Along with the inexcusable names that were missing and included among  the greatest fighters ever list discussed in Part One, there are some other monumental mistakes and holes in the final ballot that I'll  touch on in this final installment.

The list was supposed to include the 10 greatest fighters in each of boxing's original eight divisions with the heavyweight division having 12 different fighters to pick from as the greatest. In case you missed the original, here is the story that started the whole debate. In Part One I went into detail as to what I believe were the most outlandish omissions and inclusions. Below are some quick thoughts and reasons why the list  is hard for this writer to take seriously.

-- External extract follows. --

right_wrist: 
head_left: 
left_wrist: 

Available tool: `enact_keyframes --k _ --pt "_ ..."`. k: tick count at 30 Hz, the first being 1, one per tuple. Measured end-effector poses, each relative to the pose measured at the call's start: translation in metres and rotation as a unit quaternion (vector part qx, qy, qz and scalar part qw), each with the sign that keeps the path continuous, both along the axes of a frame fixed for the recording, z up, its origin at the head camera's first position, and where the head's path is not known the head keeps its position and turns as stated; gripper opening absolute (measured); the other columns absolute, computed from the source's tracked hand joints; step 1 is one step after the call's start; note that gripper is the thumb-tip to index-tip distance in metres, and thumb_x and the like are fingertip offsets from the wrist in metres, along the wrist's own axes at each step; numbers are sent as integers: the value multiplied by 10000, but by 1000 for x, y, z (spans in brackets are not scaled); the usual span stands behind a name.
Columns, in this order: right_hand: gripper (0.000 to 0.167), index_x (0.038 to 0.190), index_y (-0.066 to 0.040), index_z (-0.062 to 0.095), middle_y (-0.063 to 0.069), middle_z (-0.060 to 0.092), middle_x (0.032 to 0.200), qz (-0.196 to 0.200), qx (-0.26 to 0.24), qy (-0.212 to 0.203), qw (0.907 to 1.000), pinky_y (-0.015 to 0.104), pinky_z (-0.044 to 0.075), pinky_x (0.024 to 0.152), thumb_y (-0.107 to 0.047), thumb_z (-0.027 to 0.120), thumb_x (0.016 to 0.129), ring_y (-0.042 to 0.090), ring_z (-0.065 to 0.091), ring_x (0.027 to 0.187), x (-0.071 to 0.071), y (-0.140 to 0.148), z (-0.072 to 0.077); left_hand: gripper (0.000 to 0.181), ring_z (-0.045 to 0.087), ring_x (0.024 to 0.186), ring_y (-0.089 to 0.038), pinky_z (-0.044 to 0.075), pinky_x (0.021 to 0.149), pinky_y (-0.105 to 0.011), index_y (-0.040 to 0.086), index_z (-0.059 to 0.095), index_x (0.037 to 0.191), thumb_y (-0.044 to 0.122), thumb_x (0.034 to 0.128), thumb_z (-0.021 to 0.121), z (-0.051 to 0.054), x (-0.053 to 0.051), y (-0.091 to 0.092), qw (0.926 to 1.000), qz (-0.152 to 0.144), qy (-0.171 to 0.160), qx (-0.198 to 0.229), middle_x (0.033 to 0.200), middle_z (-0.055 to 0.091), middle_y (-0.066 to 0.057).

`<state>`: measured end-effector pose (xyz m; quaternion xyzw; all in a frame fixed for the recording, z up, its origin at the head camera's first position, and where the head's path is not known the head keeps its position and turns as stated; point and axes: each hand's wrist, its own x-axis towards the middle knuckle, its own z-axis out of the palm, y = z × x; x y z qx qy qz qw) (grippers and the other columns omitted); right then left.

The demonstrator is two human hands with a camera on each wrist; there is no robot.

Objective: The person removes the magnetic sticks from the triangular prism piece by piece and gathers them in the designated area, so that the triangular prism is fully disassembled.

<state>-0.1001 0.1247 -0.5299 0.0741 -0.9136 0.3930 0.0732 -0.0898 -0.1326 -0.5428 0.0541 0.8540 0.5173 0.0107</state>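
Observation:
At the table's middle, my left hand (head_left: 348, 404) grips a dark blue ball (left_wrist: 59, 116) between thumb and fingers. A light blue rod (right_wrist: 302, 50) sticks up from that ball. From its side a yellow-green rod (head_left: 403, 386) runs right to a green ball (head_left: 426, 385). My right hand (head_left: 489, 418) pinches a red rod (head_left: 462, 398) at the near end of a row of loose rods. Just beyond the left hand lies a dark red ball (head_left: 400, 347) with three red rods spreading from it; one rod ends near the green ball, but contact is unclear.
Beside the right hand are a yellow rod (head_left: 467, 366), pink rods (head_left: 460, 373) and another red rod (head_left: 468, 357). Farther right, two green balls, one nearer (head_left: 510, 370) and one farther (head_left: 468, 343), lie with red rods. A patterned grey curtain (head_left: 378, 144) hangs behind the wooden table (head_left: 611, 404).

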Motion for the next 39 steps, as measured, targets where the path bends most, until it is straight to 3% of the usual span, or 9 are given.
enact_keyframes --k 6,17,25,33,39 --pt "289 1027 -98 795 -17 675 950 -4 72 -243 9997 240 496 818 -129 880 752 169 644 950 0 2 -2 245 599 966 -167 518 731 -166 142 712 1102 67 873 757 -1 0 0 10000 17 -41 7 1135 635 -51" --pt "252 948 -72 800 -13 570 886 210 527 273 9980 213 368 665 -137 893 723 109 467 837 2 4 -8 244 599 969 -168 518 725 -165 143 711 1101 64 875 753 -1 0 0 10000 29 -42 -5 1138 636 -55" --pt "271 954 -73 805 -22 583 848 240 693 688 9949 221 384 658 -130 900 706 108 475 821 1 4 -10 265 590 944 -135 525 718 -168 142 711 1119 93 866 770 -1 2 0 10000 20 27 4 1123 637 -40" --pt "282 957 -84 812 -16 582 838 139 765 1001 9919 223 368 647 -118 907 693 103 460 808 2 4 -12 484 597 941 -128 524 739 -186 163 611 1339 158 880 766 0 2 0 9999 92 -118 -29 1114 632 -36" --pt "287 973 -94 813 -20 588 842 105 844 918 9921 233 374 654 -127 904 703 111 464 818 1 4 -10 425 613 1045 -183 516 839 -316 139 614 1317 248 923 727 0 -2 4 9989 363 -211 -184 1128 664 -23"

I welcome any debate by one and all of the panelists who believe I'm wrong. My e-mail is attached as always.

What is discussed below is just a quick overview and one could go into much more detail omitting and exchanging names. Some (Villa & Galaxy) have already been touched on by TSS and there's no need to repeat what's already been said.

Heavyweight: No Jim Jeffries?

Jim Jeffries (18-1-2) retired undefeated and didn't suffer his first defeat until coming out of a six year retirement,  losing to reigning heavyweight champ Jack Johnson. Jeffries beat better opposition in James J. Corbett, Bob Fitzsimmons and Tom Sharkey than did John L. Sullivan who made the list. Jeffries fought at a measured pace but was willing to engage his opponent if pressured. He led with his left while fighting from a low-crouch and had seemingly endless stamina. He also scored the quickest knockout in lineal heavyweight title fight history taking just 55 seconds to stop Jack Finnegan. If the 12 greatest heavyweights in history are going to be named, Jeffries name must be on the list way before that of John L. Sullivan.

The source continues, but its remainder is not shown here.